The safety of any gene delivery vectors is another very important concern, and rSV40 vectors are no exception. Like retroviruses, SV40 integrates randomly into cellular genomes, and it may either activate or inactivate cellular genes. Clearly, any vector that integrates may disrupt a critical gene, causing the cell to become dysfunctional or die. On the other hand, insertional activation of a gene could result in cellular proliferation and oncogenesis. In fact, retrovirus, such as the Moloney murine leukemia virus, can cause tumors with this mechanism. Retroviruses contain in their genome long terminal repeat sequences with outward-directed promoter activity that are adjacent to integration sites, which makes the potential for positional activation of an undesired gene a statistically possible event.

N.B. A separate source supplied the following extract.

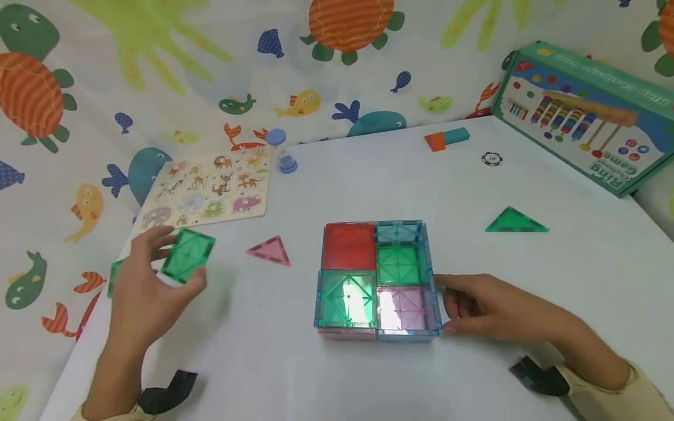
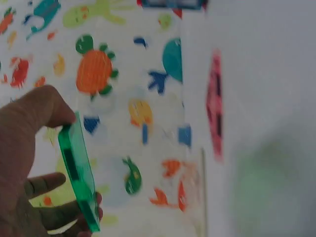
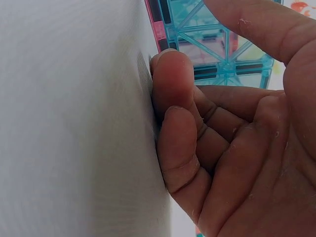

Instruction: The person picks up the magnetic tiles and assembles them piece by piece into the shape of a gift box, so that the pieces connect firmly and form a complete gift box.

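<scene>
My left hand (image 1: 150, 295) is raised at the left of the table, pinching a green square magnetic tile (image 1: 188, 255) between thumb and fingers. In the left wrist view that tile (image 2: 79, 173) appears edge-on. Mid-table stands a low box of magnetic tiles (image 1: 430, 292) with translucent blue side walls. A red square (image 1: 348, 245) and a green square (image 1: 337, 298) lie level with its top on the left half; its right half is uncovered, showing green and pink squares lower down. My right hand (image 1: 489, 307) touches the box's right side with index finger and thumb, its other fingers curled in.
A pink triangle tile (image 1: 271, 250) lies left of the box, a green triangle (image 1: 516, 221) to its right. Farther back are an animal puzzle board (image 1: 210, 186), a small blue-capped timer (image 1: 284, 153), an orange-and-teal piece (image 1: 446, 139), a chip (image 1: 492, 158) and a game box (image 1: 579, 117).
</scene>
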Tool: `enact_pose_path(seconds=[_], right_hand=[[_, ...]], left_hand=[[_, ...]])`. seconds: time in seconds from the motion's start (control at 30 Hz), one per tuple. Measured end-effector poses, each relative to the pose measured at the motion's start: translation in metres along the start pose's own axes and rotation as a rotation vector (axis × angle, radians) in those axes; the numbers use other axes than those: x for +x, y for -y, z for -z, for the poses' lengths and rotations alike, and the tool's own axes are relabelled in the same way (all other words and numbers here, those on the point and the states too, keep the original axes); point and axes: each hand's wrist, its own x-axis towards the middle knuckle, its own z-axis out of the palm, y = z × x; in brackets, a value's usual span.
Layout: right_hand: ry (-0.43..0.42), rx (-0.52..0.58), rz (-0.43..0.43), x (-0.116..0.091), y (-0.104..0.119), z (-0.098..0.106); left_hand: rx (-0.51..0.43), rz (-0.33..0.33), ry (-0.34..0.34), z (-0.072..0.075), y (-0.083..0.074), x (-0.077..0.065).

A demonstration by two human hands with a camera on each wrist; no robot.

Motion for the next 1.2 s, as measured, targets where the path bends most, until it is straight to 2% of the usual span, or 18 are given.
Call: enact_pose_path(seconds=[0.03, 0.1, 0.2, 0.27, 0.33, 0.43, 0.53, 0.7, 0.83, 1.2], right_hand=[[0.002, -0.004, -0.004, 0.000, 0.000, 0.000], [0.004, -0.005, -0.004, 0.000, -0.001, 0.000], [0.002, 0.010, 0.013, 0.000, -0.002, -0.001], [0.003, 0.031, 0.024, 0.000, -0.004, -0.002], [0.003, 0.048, 0.038, 0.002, -0.005, -0.004], [0.010, 0.056, 0.055, 0.005, -0.006, -0.006], [0.015, 0.044, 0.068, 0.008, -0.006, -0.007], [0.005, -0.006, 0.056, 0.010, -0.003, -0.005], [0.003, -0.004, 0.050, 0.006, -0.002, -0.003], [0.006, 0.019, 0.048, 0.001, -0.002, -0.001]], left_hand=[[-0.063, -0.099, 0.010, 0.001, -0.017, 0.001], [-0.158, -0.339, 0.051, -0.002, -0.055, 0.007], [-0.198, -0.663, 0.160, -0.018, -0.112, 0.023], [-0.181, -0.819, 0.261, -0.034, -0.144, 0.034], [-0.140, -0.904, 0.366, -0.052, -0.169, 0.044], [-0.063, -0.956, 0.495, -0.073, -0.192, 0.054], [-0.005, -0.972, 0.551, -0.086, -0.200, 0.058], [0.018, -0.974, 0.569, -0.095, -0.201, 0.059], [0.021, -0.989, 0.576, -0.098, -0.205, 0.058], [0.104, -1.072, 0.594, -0.094, -0.211, 0.058]])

SV40 sequences at each integration site do not possess outward-directed promoter activity. Cellular genes would be accidentally activated if virus sequences at an integration site were just downstream from the early promoter. Thus, the likelihood of activation of cellular genes is less for SV40 than for Moloney murine leukemia virus vectors.

An additional noteworthy potential concern is the capacity of TAg to bind and functionally inactivate important cell cycle proteins such as p53 and the Rb family of proteins (110 , 111) , which would theoretically impair the usefulness of SV40 virus as a gene therapy vector at first thought. At second thought, however, recombinant SV40 viruses, by missing TAg in their genome, also lack this oncogenic potential.

The last important safety issue is the possibility of contamination of the recombinant virus with wt SV40. It is true that wt SV40 could theoretically be produced by recombination between the rSV40 and the wt SV40 genomes in the packaging cells and that this would constitute an unfortunate event. However, there are still many debates on the oncogenic capacity of the SV40 in humans. In fact, wt SV40 has been demonstrated oncogenic only in the hamster animal model until now (112) . Despite a few reports of some human tumors carrying SV40 TAg-like sequences (110 , 111 , 113 , 114) , multiple epidemiological studies have found no evidence that wt SV40 causes tumors in humans (115, 116, 117, 118, 119) . Additionally, recently Fang et al. (20) have reported a system for packaging SV40 vectors without viral coding sequences. In their work, they describe the ability of recombinant adenovirus expressing SV40 capsids to effectively package plasmids that contain SV40 replication origin (120) . More recently, it has been described that SV40 capsid proteins synthesized in insect cells are capable of packaging plasmids into SV40 pseudovirions in vitro. Thus, SV40 replication-competent virus can be effectively eliminated (121) .

In conclusion, granted its apparent safety to date, SV40 vectors constitute a promising category of viral shuttles for potential application in gene therapy.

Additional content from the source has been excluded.